When you reach the records, transcribe each one exactly.

■ **Records to use**
# # #
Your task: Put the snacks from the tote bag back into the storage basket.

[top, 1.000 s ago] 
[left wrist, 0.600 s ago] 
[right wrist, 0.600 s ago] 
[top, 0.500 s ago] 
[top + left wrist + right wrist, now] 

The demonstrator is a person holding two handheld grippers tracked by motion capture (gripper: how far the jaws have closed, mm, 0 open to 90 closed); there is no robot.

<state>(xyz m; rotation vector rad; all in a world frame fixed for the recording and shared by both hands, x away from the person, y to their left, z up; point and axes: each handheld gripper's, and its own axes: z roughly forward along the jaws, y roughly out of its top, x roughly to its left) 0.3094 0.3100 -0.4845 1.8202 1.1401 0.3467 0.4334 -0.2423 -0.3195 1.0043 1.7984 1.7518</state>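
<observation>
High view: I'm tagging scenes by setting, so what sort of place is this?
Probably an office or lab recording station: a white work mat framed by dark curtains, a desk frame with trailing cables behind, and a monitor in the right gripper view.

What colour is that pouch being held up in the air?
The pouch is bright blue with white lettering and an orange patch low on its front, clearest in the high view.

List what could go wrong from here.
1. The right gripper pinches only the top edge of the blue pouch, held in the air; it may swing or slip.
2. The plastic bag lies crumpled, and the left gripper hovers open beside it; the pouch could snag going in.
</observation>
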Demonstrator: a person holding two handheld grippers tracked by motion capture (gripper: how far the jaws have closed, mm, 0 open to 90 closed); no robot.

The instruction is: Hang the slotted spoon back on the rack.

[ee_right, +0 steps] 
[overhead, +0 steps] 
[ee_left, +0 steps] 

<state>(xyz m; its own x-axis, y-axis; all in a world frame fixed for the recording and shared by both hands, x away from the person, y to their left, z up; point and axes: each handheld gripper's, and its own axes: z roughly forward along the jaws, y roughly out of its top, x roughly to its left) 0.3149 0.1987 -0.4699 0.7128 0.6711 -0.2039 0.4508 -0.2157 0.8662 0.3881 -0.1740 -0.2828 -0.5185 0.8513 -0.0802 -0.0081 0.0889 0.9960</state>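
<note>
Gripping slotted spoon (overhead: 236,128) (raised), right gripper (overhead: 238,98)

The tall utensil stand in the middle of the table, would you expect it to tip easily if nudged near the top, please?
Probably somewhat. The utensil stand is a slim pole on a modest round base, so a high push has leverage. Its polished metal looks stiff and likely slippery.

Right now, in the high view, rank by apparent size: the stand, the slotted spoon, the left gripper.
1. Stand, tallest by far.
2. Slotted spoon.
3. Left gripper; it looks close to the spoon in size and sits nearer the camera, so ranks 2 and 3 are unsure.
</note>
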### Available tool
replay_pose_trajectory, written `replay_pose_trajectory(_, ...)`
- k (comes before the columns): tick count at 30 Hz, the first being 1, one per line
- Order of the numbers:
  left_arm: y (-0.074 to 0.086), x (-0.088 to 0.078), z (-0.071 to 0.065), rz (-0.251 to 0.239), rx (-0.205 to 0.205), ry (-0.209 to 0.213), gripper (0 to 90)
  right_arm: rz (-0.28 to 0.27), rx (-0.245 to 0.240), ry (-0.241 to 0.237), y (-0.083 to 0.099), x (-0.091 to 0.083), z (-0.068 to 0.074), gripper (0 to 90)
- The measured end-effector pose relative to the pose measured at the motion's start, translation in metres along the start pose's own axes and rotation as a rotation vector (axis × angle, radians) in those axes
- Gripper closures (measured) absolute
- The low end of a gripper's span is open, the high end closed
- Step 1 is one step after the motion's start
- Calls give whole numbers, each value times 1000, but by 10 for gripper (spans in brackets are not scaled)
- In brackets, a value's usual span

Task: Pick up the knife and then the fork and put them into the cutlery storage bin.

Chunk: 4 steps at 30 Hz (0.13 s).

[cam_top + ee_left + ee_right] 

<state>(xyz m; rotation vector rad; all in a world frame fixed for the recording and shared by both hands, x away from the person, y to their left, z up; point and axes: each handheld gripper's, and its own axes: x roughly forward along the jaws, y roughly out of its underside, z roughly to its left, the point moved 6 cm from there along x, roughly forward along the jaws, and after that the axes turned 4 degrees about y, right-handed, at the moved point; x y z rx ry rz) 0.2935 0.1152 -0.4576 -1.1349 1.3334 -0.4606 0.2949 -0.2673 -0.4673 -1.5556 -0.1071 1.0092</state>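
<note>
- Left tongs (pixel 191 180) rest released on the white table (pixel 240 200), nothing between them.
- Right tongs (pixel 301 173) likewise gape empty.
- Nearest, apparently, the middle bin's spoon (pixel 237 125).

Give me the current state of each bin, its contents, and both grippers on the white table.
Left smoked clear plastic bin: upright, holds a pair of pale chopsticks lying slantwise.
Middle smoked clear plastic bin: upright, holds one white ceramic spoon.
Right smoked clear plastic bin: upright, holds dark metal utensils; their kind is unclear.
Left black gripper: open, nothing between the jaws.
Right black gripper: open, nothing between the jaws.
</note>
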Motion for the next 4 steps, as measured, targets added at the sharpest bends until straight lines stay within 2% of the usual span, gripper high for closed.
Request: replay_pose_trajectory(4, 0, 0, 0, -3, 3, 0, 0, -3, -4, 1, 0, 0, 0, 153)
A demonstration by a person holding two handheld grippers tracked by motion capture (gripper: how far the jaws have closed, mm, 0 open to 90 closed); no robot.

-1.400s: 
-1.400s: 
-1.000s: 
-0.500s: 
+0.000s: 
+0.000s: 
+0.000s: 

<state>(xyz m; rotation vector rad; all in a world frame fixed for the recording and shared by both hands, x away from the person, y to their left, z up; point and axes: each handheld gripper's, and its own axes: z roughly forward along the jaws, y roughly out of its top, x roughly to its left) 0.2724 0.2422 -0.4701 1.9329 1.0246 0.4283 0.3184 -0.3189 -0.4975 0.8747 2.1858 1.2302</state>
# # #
■ **Exercise solution**
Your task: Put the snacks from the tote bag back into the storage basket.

[top, 1.000 s ago] 
[left wrist, 0.600 s ago] 
[right wrist, 0.600 s ago] 
[top, 0.500 s ago] 
[top + left wrist + right wrist, now] 

The demonstrator is a person holding two handheld grippers tracked by motion capture (gripper: how far the jaws have closed, mm, 0 open to 90 closed); there is no robot.

<state>(xyz m; rotation vector rad; all in a world frame fixed for the recording and shared by both hands, x away from the person, y to their left, z up; point and axes: each handheld gripper's, and its own axes: z roughly forward along the jaws, y roughly out of its top, x roughly to its left) 0.3094 0.3100 -0.4845 1.8202 1.1401 0.3467 0.4334 -0.2423 -0.3195 1.0043 1.7984 1.7518</state>
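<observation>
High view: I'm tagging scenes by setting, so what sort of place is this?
Probably an office or lab recording station: a white work mat framed by dark curtains, a desk frame with trailing cables behind, and a monitor in the right gripper view.

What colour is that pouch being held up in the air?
The pouch is bright blue with white lettering and an orange patch low on its front, clearest in the high view.

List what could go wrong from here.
1. The right gripper pinches only the top edge of the blue pouch, held in the air; it may swing or slip.
2. The plastic bag lies crumpled, and the left gripper hovers open beside it; the pouch could snag going in.
</observation>
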Demonstrator: a person holding two handheld grippers tracked by motion capture (gripper: how far the jaws have closed, mm, 0 open to 90 closed); no robot.

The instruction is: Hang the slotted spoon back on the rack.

[ee_right, +0 steps] 
[overhead, +0 steps] 
[ee_left, +0 steps] 

<state>(xyz m; its own x-axis, y-axis; all in a world frame fixed for the recording and shared by both hands, x away from the person, y to their left, z up; point and axes: each handheld gripper's, and its own axes: z roughly forward along the jaws, y roughly out of its top, x roughly to its left) 0.3149 0.1987 -0.4699 0.7128 0.6711 -0.2039 0.4508 -0.2157 0.8662 0.3881 -0.1740 -0.2828 -0.5185 0.8513 -0.0802 -0.0081 0.0889 0.9960</state>
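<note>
Gripping slotted spoon (overhead: 236,128) (raised), right gripper (overhead: 238,98)

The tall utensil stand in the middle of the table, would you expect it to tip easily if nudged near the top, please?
Probably somewhat. The utensil stand is a slim pole on a modest round base, so a high push has leverage. Its polished metal looks stiff and likely slippery.

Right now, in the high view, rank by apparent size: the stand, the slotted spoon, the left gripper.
1. Stand, tallest by far.
2. Slotted spoon.
3. Left gripper; it looks close to the spoon in size and sits nearer the camera, so ranks 2 and 3 are unsure.
</note>
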### Available tool
replay_pose_trajectory, written `replay_pose_trajectory(_, ...)`
- k (comes before the columns): tick count at 30 Hz, the first being 1, one per line
- Order of the numbers:
  left_arm: y (-0.074 to 0.086), x (-0.088 to 0.078), z (-0.071 to 0.065), rz (-0.251 to 0.239), rx (-0.205 to 0.205), ry (-0.209 to 0.213), gripper (0 to 90)
  right_arm: rz (-0.28 to 0.27), rx (-0.245 to 0.240), ry (-0.241 to 0.237), y (-0.083 to 0.099), x (-0.091 to 0.083), z (-0.068 to 0.074), gripper (0 to 90)
- The measured end-effector pose relative to the pose measured at the motion's start, translation in metres along the start pose's own axes and rotation as a rotation vector (axis × angle, radians) in those axes
- Gripper closures (measured) absolute
- The low end of a gripper's span is open, the high end closed
- Step 1 is one step after the motion's start
- Calls give whole numbers, each value times 1000, but by 10 for gripper (spans in brackets are not scaled)
- In brackets, a value's usual span

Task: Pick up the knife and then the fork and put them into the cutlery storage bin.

Chunk: 4 steps at 30 Hz (0.13 s).

[cam_top + ee_left + ee_right] 

<state>(xyz m; rotation vector rad; all in a world frame fixed for the recording and shared by both hands, x away from the person, y to their left, z up; point and axes: each handheld gripper's, and its own axes: x roughly forward along the jaws, y roughly out of its underside, z roughly to its left, the point moved 6 cm from there along x, roughly forward along the jaws, and after that the axes turned 4 degrees about y, right-handed, at the moved point; x y z rx ry rz) 0.2935 0.1152 -0.4576 -1.1349 1.3334 -0.4606 0.2949 -0.2673 -0.4673 -1.5556 -0.1071 1.0092</state>
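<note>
- Left tongs (pixel 191 180) rest released on the white table (pixel 240 200), nothing between them.
- Right tongs (pixel 301 173) likewise gape empty.
- Nearest, apparently, the middle bin's spoon (pixel 237 125).

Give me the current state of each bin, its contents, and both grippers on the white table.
Left smoked clear plastic bin: upright, holds a pair of pale chopsticks lying slantwise.
Middle smoked clear plastic bin: upright, holds one white ceramic spoon.
Right smoked clear plastic bin: upright, holds dark metal utensils; their kind is unclear.
Left black gripper: open, nothing between the jaws.
Right black gripper: open, nothing between the jaws.
</note>
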Motion for the next 4 steps, as measured, targets added at the sharpest bends until straight lines stay within 2% of the usual span, gripper high for closed.
Request: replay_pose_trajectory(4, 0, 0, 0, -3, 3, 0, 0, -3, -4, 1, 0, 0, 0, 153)
A demonstration by a person holding two handheld grippers tracked by motion capture (gripper: how far the jaws have closed, mm, 0 open to 90 closed); no robot.

-1.400s: 
-1.400s: 
-1.000s: 
-0.500s: 
+0.000s: 
+0.000s: 
+0.000s: 

<state>(xyz m; rotation vector rad; all in a world frame fixed for the recording and shared by both hands, x away from the person, y to their left, z up; point and axes: each handheld gripper's, and its own axes: z roughly forward along the jaws, y roughly out of its top, x roughly to its left) 0.2724 0.2422 -0.4701 1.9329 1.0246 0.4283 0.3184 -0.3189 -0.4975 0.8747 2.1858 1.2302</state>

No further answer will be given.